As usual, every release of Kopano Core receives bug fixes and improvements for many areas, the most prominent ones being:
- It is now also possible to utilize a whitelist of domains which can be used to allow forwarding rules only to a trusted list of domains.
- Support for AWS4-HMAC-SHA256, enabling the most recent attachment backend authentication scheme with Minio, Openstack Swift and S3 – allowing the highest available security standard for the S3-based protocol.
- Kopano Backup has received numerous enhancements, such as to deal with broken ACLs, rules and delegates.
For a full overview of the changes, please refer to the changelog.
On the road to final
Until final (which is planned to be released end of December/beginning of January) we are going to introduce support for SLES 12 SP2, also then new in combination with PHP 7. Next to that, we are extending documentation to cover all the aspects of the upcoming Kopano Core 8.2 release.

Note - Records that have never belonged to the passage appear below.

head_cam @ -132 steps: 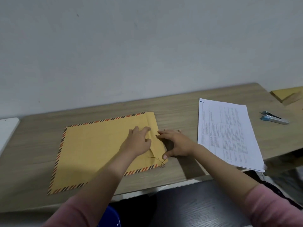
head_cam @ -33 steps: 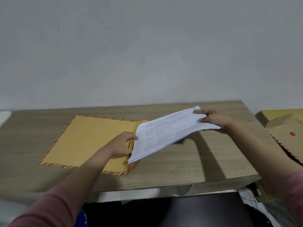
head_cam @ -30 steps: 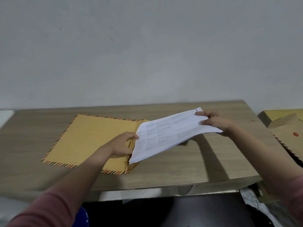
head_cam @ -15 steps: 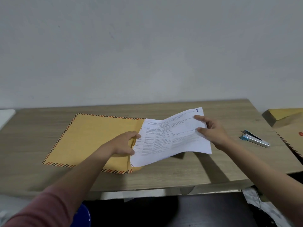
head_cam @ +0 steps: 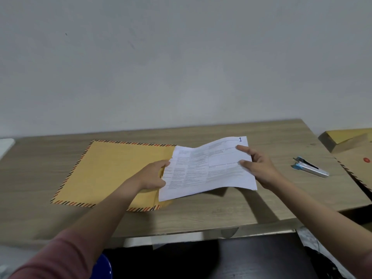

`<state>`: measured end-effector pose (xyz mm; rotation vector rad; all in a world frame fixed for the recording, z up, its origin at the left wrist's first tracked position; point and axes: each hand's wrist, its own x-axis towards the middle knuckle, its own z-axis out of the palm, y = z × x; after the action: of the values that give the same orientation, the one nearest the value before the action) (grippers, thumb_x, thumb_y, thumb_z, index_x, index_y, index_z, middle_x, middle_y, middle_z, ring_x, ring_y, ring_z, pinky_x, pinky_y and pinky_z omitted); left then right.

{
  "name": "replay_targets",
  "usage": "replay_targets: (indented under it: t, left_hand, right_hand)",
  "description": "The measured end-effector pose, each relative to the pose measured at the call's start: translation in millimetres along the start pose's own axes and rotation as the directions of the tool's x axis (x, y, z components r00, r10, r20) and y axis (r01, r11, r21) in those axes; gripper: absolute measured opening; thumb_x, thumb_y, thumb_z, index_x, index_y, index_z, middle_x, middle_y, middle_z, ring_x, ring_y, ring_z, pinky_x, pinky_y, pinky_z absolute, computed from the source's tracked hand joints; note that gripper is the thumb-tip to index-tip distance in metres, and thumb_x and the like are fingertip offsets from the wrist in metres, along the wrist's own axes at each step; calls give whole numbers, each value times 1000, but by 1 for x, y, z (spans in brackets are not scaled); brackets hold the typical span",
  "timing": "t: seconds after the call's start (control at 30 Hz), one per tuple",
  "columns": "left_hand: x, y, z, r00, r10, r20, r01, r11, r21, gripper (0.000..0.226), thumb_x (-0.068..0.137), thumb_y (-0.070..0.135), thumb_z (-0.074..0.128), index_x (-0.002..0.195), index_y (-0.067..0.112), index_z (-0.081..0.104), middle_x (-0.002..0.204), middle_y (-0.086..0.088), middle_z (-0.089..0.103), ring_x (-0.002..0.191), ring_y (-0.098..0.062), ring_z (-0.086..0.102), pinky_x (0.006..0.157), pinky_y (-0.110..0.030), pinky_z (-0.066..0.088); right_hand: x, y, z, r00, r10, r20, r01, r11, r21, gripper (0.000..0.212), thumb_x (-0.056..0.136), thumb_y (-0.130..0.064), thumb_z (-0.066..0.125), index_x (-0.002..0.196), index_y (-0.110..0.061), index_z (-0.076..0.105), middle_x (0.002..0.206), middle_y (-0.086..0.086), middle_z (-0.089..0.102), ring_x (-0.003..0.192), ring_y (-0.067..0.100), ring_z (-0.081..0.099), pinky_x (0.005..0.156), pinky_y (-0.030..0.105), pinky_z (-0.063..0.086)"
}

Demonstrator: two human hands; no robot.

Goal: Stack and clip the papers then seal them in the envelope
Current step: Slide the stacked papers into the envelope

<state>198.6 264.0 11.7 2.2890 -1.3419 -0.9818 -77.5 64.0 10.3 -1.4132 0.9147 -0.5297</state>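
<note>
Now my right hand (head_cam: 259, 170) grips the papers (head_cam: 207, 168), long axis pointing left toward the envelope (head_cam: 120, 170) mouth my left hand (head_cam: 151, 178) pinches open.

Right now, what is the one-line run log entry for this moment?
phase: inserting | left hand: holds envelope mouth open | right hand: feeding papers in | stapler: idle on table

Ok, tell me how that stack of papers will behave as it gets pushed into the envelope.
The papers look floppy: held by the right hand, they already sag and ripple mid-span, so they may buckle if pushed. Their leading edge sits at the envelope mouth, which the left hand holds open; it probably catches unless kept flat.
</note>
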Motion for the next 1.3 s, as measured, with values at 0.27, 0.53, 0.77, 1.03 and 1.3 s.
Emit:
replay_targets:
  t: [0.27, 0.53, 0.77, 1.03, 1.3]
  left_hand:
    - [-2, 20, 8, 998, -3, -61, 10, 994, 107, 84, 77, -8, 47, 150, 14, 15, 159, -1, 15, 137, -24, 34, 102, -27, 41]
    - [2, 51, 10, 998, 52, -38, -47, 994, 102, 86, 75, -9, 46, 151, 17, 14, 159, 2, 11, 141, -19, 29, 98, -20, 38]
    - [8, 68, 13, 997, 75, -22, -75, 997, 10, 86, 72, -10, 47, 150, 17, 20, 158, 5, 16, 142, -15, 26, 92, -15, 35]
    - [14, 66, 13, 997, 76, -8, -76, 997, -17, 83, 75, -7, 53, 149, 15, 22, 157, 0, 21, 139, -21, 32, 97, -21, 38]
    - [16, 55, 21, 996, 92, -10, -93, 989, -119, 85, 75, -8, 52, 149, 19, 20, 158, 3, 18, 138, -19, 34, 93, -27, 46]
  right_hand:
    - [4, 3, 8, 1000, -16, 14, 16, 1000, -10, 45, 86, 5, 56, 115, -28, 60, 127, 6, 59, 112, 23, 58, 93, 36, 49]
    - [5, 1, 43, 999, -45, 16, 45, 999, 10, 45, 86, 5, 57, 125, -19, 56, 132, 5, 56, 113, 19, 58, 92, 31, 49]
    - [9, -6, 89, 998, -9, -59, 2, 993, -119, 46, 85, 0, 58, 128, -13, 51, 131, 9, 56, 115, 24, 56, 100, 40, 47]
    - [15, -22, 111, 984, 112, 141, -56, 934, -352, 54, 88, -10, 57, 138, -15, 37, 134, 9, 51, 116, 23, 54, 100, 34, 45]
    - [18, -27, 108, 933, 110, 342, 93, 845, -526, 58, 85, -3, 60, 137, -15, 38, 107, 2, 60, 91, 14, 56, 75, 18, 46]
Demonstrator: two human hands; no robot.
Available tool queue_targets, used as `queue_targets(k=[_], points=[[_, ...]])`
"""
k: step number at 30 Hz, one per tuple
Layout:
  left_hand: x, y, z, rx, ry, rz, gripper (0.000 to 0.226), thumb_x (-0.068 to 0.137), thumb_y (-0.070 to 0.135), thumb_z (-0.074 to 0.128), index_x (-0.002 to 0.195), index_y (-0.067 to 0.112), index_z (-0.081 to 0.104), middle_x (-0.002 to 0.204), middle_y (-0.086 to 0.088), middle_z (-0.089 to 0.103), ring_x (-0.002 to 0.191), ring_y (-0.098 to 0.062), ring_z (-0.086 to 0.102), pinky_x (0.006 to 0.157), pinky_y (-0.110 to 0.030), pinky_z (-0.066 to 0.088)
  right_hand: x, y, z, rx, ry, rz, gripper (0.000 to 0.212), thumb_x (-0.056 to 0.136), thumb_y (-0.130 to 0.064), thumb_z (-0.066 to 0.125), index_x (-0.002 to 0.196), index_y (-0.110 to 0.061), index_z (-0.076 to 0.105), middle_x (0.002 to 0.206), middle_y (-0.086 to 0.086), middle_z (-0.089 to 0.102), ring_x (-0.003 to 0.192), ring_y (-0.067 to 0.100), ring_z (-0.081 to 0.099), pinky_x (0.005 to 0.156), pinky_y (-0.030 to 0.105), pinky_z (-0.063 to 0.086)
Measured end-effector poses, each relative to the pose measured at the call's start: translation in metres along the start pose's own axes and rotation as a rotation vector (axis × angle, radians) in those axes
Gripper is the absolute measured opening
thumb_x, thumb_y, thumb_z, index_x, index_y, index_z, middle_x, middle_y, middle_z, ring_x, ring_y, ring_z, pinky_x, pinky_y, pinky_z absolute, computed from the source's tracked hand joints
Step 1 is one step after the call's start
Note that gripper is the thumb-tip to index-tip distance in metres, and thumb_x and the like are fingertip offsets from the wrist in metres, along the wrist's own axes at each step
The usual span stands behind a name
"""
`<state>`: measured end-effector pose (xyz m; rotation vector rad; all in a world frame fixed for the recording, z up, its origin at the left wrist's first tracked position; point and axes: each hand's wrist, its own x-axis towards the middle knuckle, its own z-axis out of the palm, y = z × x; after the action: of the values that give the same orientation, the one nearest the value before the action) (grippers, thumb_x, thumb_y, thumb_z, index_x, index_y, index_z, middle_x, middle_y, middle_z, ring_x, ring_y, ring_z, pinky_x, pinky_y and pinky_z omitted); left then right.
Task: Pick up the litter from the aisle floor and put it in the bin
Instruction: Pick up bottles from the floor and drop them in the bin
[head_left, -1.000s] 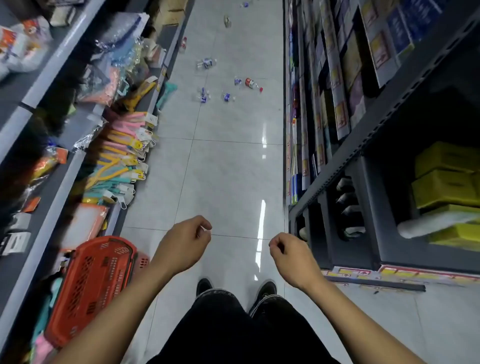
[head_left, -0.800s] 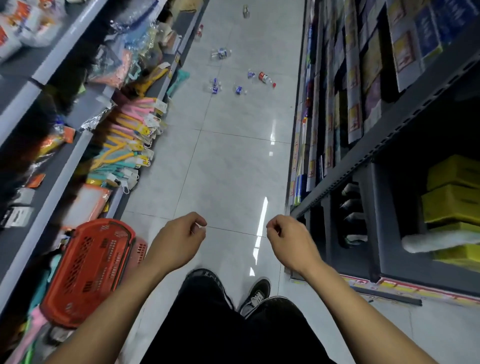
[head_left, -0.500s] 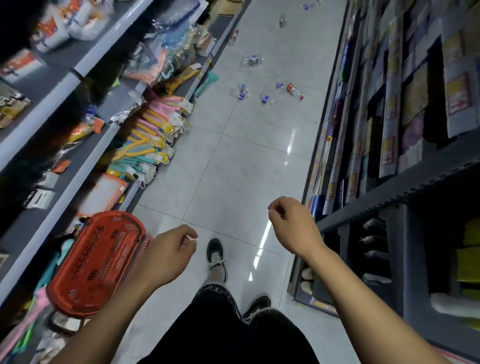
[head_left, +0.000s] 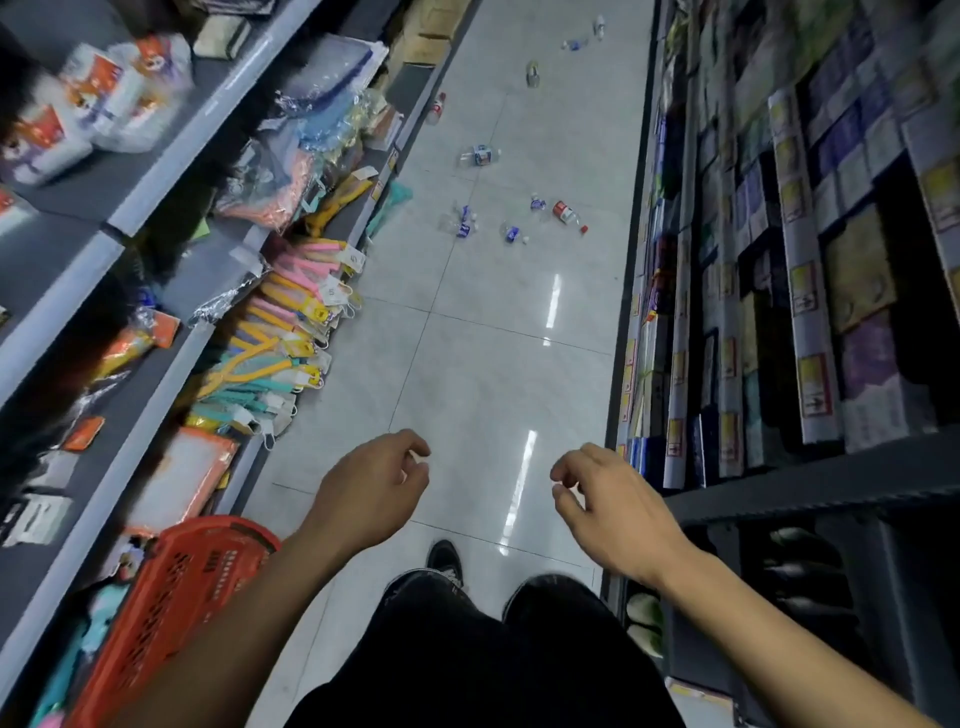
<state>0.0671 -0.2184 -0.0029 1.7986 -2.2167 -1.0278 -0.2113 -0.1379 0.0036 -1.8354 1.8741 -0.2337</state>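
Fingers (head_left: 410, 457) of both hands hang loosely curled and empty, the task barely begun: litter, mostly plastic bottles (head_left: 566, 214), lies well ahead on the aisle floor (head_left: 483, 374); no bin is visible.

bare forearms, black trousers (head_left: 483, 665), black lace-up shoe (head_left: 445, 561)
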Motion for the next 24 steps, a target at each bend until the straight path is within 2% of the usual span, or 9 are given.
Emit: queue_targets(k=[7,11,15,24], points=[[0.084,0.024,-0.030,0.016,0.001,0.099,0.021,0.092,0.035,0.051,0.110,0.035,0.063,0.086,0.016,0.063,0.082,-0.003,0.059,0.073,-0.032,0.051,0.027,0.009,-0.009,0.125,0.081,0.174,0.006,0.096,-0.038,0.050,0.100,-0.037,0.055,0.094,-0.019,0.053,0.087,-0.001,0.051,0.070,0.025,0.045],[0.136,0.042,-0.038,0.031,0.019,0.154,0.019,0.092,0.036,0.051,0.108,0.037,0.062,0.085,0.018,0.062,0.080,-0.001,0.059,0.070,-0.030,0.050,0.052,0.025,-0.020,0.208,0.113,0.264,0.003,0.096,-0.039,0.050,0.096,-0.041,0.053,0.097,-0.021,0.054,0.090,-0.001,0.054,0.072,0.026,0.048],[0.194,0.065,-0.042,0.058,0.042,0.185,0.018,0.092,0.037,0.050,0.107,0.038,0.060,0.086,0.020,0.061,0.081,0.001,0.058,0.065,-0.026,0.046,0.092,0.051,-0.032,0.279,0.165,0.331,0.005,0.096,-0.035,0.053,0.096,-0.037,0.058,0.099,-0.021,0.055,0.083,0.000,0.057,0.072,0.030,0.051],[0.300,0.119,-0.047,0.122,0.067,0.142,0.018,0.094,0.036,0.050,0.108,0.038,0.061,0.086,0.019,0.060,0.080,-0.002,0.058,0.060,-0.020,0.039,0.211,0.112,-0.085,0.298,0.125,0.283,0.010,0.096,-0.033,0.052,0.100,-0.032,0.061,0.098,-0.017,0.055,0.089,0.004,0.056,0.080,0.036,0.051]])
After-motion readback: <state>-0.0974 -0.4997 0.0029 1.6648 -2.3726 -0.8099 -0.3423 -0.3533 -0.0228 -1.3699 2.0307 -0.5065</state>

We are really looking forward to your feedback on this version as this will help us further improve and adapt Kopano Core to fit the required needs best. Let us know what you think by sending an email to feedback@kopano.com.
Where do I get the packages?
The packages can be found in the repositories, the portal and the download server (all require login). You can find the latest development version of Kopano Core on the community download site. The changelog can be found here, alongside the documentation.